**Exercise:** Every line below between the line holding "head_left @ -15" and the line holding "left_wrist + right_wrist", inclusive, should be repeated exactly, and all other lines omitted.

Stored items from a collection
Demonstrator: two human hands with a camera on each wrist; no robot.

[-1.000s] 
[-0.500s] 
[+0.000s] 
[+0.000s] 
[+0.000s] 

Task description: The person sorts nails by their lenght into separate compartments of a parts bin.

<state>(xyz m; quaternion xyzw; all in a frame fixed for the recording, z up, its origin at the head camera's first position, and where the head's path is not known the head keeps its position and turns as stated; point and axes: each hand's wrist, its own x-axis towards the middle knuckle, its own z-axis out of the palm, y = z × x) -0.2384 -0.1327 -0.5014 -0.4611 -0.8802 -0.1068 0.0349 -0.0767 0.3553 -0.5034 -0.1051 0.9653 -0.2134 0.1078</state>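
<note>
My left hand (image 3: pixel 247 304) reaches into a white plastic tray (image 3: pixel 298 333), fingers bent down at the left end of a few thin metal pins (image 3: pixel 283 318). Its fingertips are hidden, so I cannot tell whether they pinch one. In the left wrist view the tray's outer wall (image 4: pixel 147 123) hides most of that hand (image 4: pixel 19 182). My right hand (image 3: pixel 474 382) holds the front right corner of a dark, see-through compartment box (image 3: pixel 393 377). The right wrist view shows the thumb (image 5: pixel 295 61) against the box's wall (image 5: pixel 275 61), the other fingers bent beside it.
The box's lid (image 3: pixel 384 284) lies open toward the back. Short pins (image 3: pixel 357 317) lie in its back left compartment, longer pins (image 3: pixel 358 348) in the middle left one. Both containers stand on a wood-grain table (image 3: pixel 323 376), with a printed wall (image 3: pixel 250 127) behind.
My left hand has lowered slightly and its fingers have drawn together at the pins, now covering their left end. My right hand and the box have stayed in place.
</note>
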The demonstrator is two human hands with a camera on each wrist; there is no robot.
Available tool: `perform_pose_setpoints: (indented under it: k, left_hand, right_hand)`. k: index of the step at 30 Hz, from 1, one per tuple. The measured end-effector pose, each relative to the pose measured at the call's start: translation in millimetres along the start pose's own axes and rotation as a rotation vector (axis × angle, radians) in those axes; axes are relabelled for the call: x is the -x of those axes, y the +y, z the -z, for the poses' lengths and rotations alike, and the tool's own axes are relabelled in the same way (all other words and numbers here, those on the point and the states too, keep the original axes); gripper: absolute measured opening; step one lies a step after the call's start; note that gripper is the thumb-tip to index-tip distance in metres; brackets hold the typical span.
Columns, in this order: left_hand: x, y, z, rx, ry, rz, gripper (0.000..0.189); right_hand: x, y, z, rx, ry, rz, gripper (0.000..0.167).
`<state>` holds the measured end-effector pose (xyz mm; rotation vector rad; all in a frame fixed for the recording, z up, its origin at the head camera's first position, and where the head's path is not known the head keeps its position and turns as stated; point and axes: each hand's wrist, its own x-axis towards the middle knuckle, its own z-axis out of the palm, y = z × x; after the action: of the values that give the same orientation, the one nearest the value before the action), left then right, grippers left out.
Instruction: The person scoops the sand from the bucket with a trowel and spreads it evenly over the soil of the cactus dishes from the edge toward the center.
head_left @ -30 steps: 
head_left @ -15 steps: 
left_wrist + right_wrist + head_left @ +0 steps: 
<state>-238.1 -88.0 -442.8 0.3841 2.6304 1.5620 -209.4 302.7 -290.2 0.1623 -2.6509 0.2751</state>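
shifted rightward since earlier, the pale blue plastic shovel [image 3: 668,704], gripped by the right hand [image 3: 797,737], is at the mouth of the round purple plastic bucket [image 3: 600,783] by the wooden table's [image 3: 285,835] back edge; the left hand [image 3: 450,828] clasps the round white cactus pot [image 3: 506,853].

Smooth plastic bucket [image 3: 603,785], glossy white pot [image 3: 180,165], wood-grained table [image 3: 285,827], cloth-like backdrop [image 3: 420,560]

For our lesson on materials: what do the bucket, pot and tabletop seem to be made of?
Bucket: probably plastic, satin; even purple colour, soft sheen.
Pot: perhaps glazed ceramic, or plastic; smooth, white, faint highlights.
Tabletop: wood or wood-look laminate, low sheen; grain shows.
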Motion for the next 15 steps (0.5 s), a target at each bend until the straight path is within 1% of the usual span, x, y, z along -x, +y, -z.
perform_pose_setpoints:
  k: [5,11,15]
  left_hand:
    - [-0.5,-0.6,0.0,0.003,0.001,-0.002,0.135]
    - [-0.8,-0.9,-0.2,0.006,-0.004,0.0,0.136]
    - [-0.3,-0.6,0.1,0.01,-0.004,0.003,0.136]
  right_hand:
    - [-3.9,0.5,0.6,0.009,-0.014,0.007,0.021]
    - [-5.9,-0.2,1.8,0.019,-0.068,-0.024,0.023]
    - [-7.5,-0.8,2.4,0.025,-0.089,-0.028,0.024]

**Output below:**
head_left @ -15 steps: 
left_wrist + right_wrist + head_left @ +0 steps: 

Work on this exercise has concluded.